--- Material provided ---
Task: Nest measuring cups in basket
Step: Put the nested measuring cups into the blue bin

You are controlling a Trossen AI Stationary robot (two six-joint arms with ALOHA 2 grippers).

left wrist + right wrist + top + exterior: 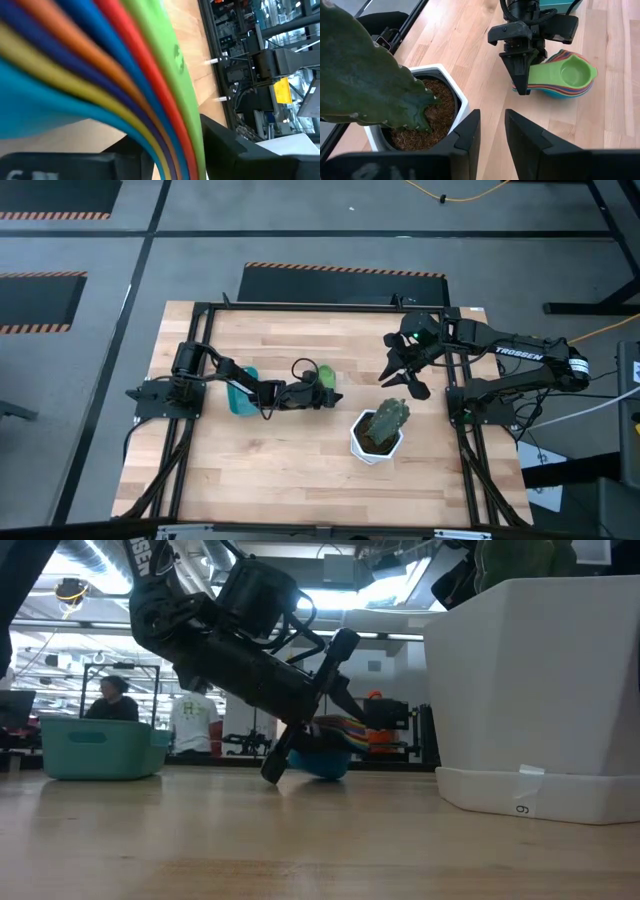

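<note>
Left gripper [522,75] reaching down at the handle end of the measuring cups [565,75], fingers straddling the stacked handles, partly apart, though can't quite tell if actually pinching yet. Cups sitting nested on the wooden table [290,450], smooth glossy plastic, green one on top, red, orange, yellow and blues fanning out underneath like a rainbow. Teal basket [241,392] resting just behind that arm, rectangular, plain-walled. Right gripper [492,131] hovering over the white hexagonal pot [447,82] with its matte green cactus [360,75], fingers slightly apart, holding nothing.
</note>
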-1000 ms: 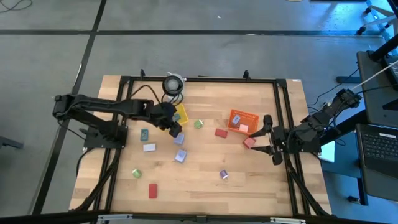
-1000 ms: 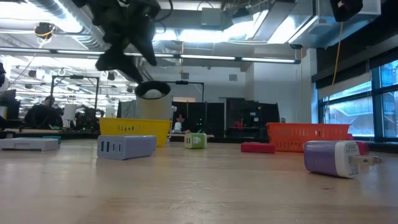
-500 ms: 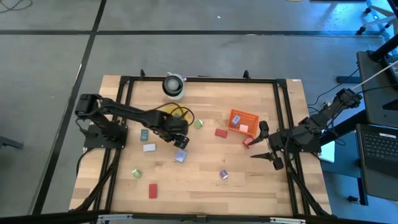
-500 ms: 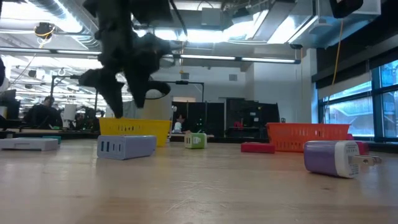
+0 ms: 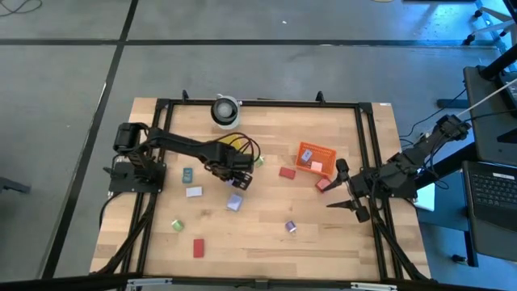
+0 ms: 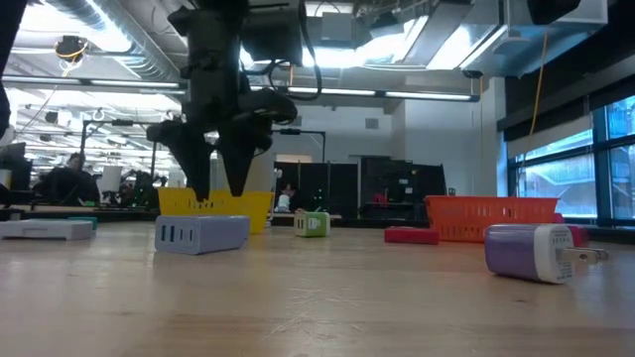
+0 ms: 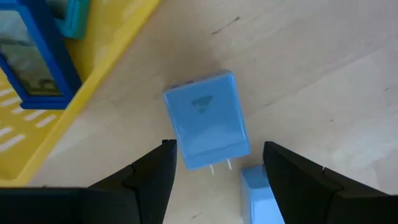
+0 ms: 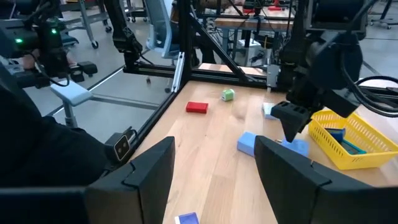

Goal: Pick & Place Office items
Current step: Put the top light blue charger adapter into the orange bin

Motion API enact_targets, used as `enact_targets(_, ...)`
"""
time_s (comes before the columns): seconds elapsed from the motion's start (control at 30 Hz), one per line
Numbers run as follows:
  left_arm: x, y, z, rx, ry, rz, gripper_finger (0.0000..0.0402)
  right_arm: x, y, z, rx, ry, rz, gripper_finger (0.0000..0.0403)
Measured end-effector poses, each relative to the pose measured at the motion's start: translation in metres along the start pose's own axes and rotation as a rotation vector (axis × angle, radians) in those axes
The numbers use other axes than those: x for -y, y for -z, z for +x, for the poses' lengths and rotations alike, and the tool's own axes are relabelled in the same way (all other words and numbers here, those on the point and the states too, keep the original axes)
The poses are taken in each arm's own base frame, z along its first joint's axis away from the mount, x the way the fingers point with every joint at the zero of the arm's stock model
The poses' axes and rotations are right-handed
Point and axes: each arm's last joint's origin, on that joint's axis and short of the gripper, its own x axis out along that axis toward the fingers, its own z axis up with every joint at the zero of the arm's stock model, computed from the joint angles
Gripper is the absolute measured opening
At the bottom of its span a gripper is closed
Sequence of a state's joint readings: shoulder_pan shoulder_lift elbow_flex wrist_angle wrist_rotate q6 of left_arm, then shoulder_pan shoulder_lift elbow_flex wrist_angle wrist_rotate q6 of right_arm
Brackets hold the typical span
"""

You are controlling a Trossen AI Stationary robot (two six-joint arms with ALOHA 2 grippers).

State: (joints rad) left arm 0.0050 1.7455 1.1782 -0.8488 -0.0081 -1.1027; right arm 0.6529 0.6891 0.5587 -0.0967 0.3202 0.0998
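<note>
Office items lie scattered; our left gripper (image 7: 214, 163) hangs agape over a blue charger (image 7: 206, 119) beside the yellow basket (image 7: 87, 81); right gripper (image 5: 338, 187) parted, empty.

yellow basket (image 5: 236, 145): in the high view mostly covered by the left arm, only a corner shows.
second blue block (image 7: 257, 193): cut off by the left wrist view's edge, shape unclear.
things in the orange basket (image 5: 316, 155): too small to name.
lavender block (image 8: 186, 218): cut by the right wrist view's edge.
right gripper (image 5: 342, 188): in the low view out of sight.
small table items: colours show, kinds too small to tell.
</note>
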Motion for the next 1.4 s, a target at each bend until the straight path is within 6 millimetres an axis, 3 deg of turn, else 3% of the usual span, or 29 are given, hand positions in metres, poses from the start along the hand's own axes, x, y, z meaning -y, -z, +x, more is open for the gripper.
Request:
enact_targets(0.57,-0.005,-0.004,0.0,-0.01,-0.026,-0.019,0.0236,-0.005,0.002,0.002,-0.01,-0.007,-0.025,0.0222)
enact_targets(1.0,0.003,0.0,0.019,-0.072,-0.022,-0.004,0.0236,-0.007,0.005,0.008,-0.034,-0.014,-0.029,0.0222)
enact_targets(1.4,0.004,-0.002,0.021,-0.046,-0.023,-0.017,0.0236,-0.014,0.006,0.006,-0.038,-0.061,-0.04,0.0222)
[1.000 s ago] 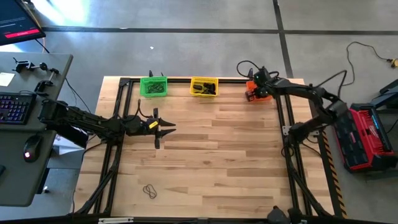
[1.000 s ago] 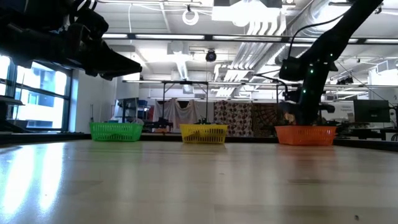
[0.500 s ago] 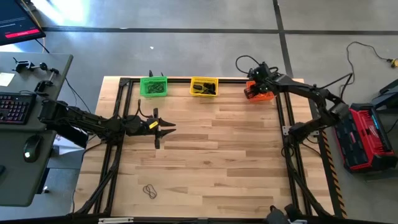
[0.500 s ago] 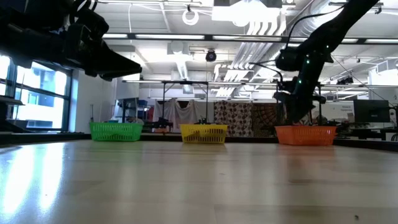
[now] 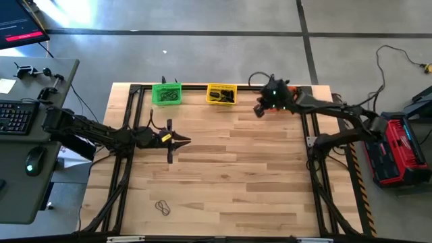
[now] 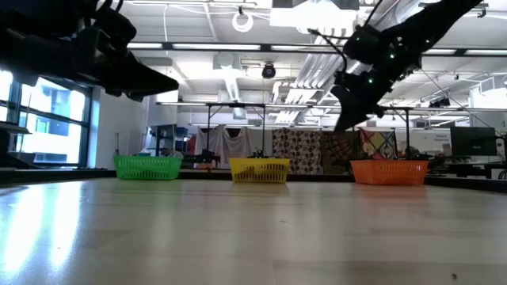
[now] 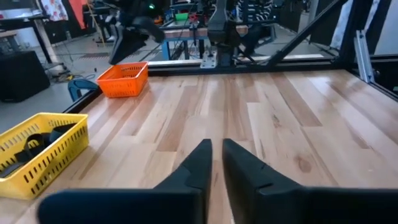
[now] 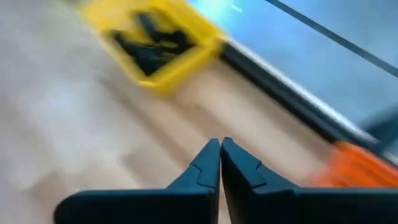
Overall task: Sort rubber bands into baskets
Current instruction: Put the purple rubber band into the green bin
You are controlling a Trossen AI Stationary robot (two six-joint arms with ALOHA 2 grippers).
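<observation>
In the high view the right arm hides most of the orange basket (image 5: pixel 289 88); the yellow basket (image 8: pixel 157 45) smears past the right wrist camera, its dark contents unreadable.
</observation>
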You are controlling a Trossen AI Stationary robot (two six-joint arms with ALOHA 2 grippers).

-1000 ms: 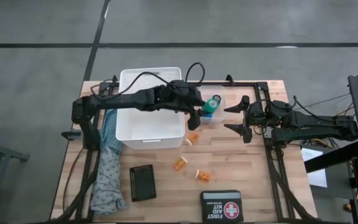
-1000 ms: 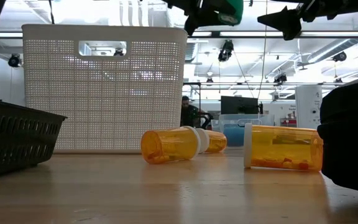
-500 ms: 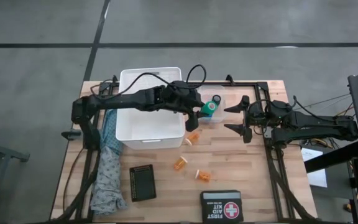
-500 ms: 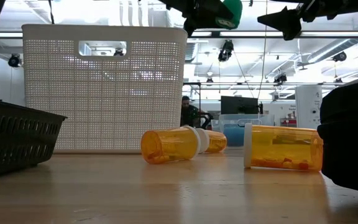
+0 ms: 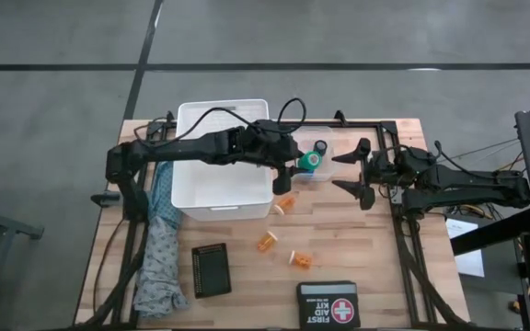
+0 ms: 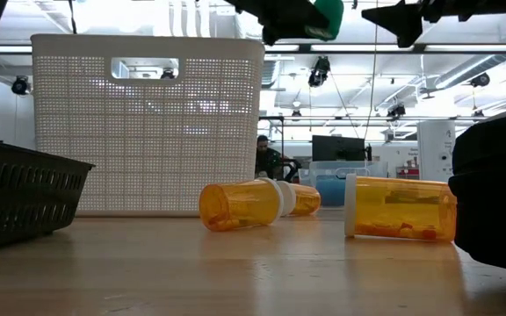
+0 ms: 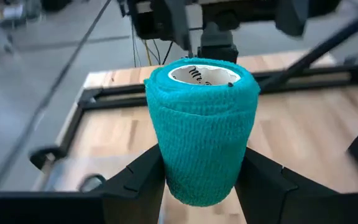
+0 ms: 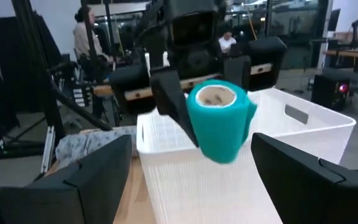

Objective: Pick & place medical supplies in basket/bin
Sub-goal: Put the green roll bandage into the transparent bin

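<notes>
High view: my left gripper (image 5: 294, 168), jaws clamped on the teal bandage roll (image 5: 312, 162), has moved slightly toward the white basket (image 5: 221, 158) near the tabletop's far edge. Low view: the roll hangs above the basket's corner. Right wrist view: my right gripper (image 5: 357, 169) waits open beside it. Release seems near.

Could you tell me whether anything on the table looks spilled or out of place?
Three orange pill bottles lie tipped on their sides on the wooden table, outside the white basket. A patterned cloth hangs crumpled along the table's left edge. Nothing looks damaged.
</notes>
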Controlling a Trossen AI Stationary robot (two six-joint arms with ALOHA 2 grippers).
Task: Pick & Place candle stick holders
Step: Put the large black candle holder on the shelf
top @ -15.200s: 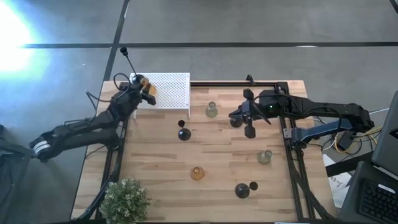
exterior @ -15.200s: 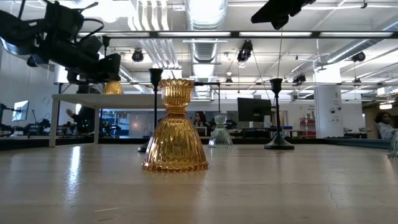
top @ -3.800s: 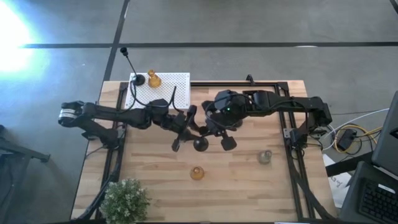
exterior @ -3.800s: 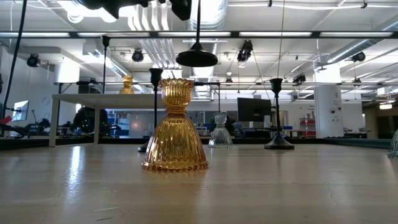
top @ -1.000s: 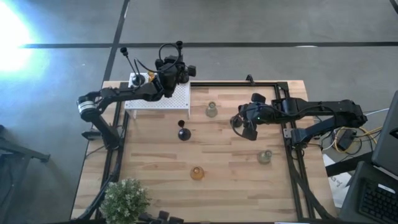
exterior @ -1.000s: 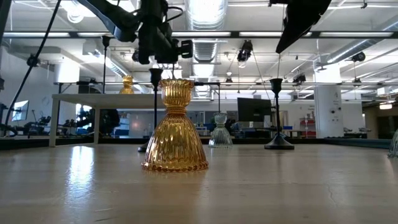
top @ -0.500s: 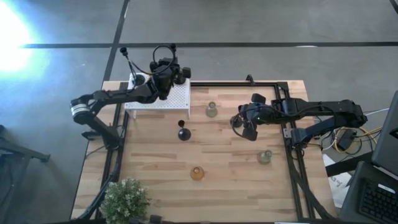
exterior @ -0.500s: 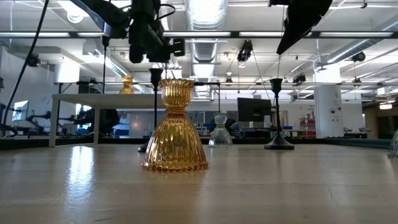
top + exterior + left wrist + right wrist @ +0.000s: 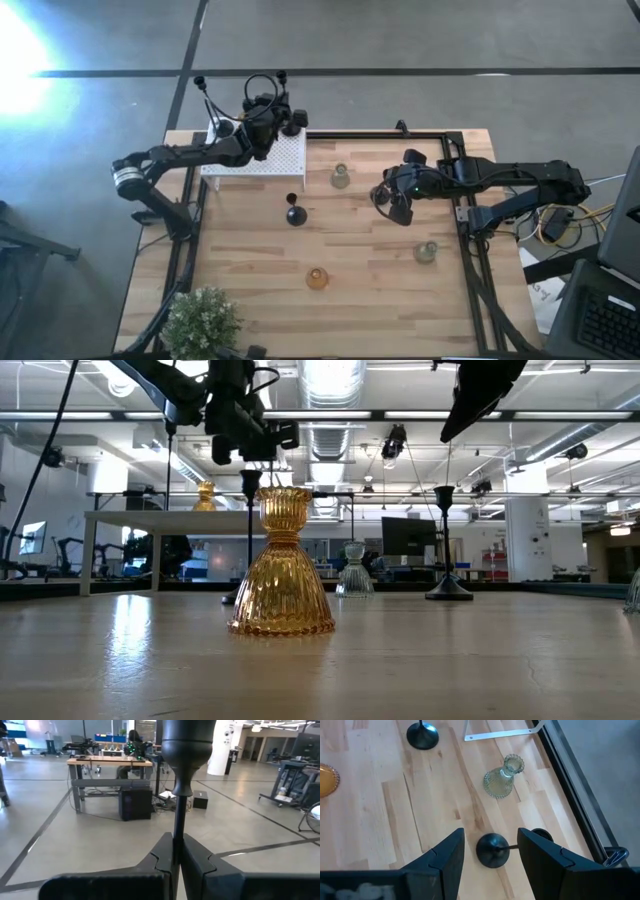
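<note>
One black holder (image 9: 178, 795) hung clamped by its stem, while amber (image 9: 317, 278), pale green (image 9: 426, 251) and black (image 9: 295, 213) holders stood upright on the tabletop.

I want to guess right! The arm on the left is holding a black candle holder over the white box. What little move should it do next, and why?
Probably lower it onto the white perforated box. The left gripper is shut on the black candlestick holder by its stem, above the box, where an amber holder already stands. The right gripper hangs open over the table.

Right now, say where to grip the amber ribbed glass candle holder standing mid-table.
Grip the amber ribbed glass candle holder at its narrow waist, just under the cup, coming straight down from above. It stands upright, apart from the others; the flared, sloped skirt would likely slip between fingers.
</note>
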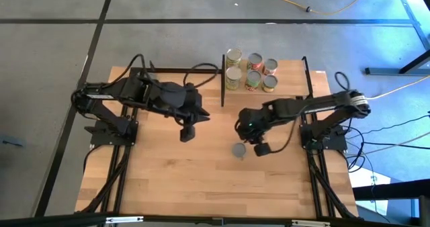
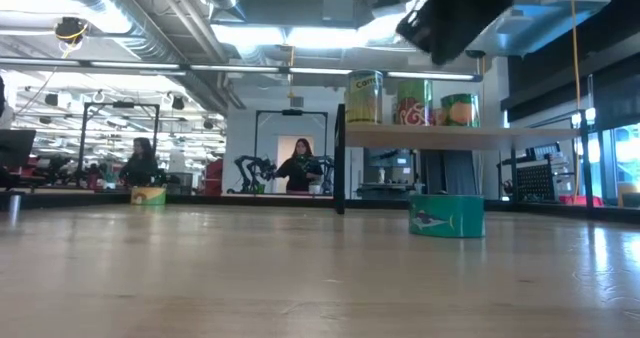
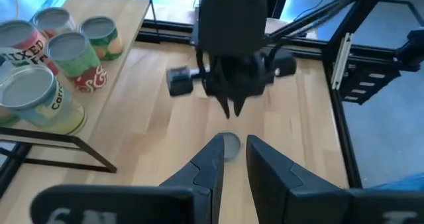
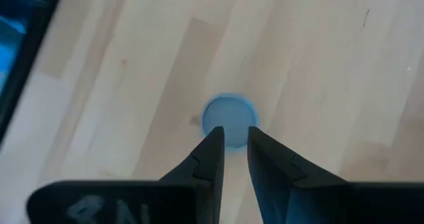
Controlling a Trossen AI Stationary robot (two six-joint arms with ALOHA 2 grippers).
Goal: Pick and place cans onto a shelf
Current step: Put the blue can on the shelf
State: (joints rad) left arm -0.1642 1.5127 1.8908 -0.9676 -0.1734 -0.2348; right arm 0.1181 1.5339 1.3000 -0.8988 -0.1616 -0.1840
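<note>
A pale plank tabletop [image 1: 201,180] is seen in a lit workshop with two people [image 2: 300,165] beyond, six tins [image 1: 250,70] are carried on the raised light-wood shelf [image 1: 290,79], and one squat teal-labelled tin [image 1: 239,150] stands under the right gripper [image 1: 257,148], both grippers' narrowly parted fingers grasping nothing.

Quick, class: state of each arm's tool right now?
Left tool: narrowly open, empty, above the table.
Right tool: narrowly open, empty, hovering over the lone teal can.
</note>
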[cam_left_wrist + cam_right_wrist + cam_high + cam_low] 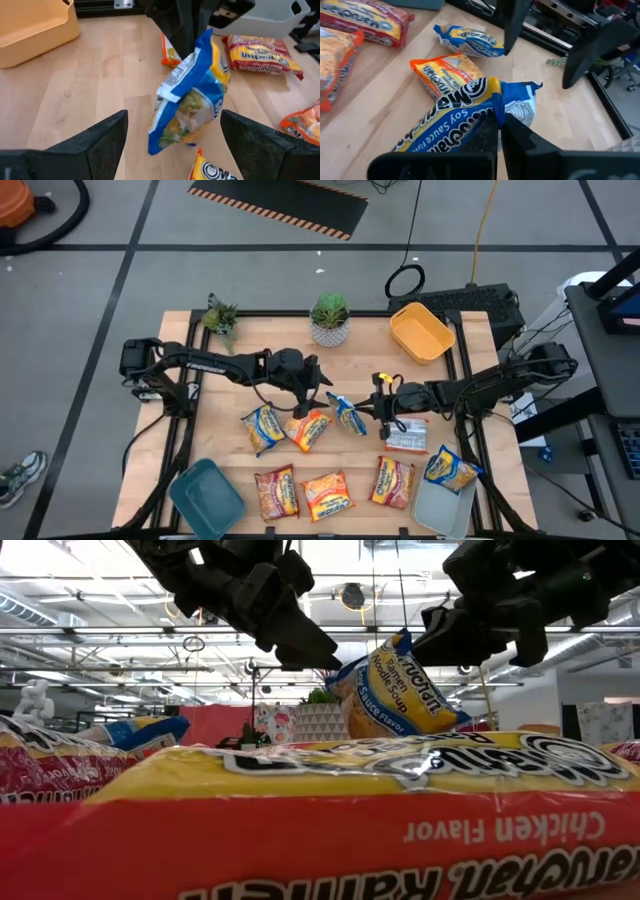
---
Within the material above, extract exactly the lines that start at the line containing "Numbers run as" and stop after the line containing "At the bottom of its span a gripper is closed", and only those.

Written answer:
Numbers run as follows:
  left_arm: x, y, z, rx, ry, rz, gripper_finger (0.0000..0.0402)
  right_arm: x, y, z, rx, ry, rz, gripper_finger (0.0000..0.0403)
Measured end-effector poses, each relative to the pose measured at the motion's start: translation in metres along the start pose's own axes and rotation as a rotation vector (axis × angle, radians) in those axes
The numbers use other axes than those: x for -y, y for -z, z for +x, for the poses' lengths and rotations alike, and the tool's own axes are relabelled in the same way (all other words and numbers here, those on the point and the states too, keep the original axes)
The poses are taken in each arm's own base frame, z along its first joint's axis away from the mount, x the way the fingers point with every joint at the zero of the arm's stock model
The poses' axes and rotations are right-handed
Point and axes: each arm's last joint's origin, on that joint's axis and short of the gripper, its own x axis out along that axis toward the fingers, its own z axis up with every joint at the zero of the arm's stock model, computed from the joint angles
Gripper is the absolute measured opening
At the bottom of its span a gripper is closed

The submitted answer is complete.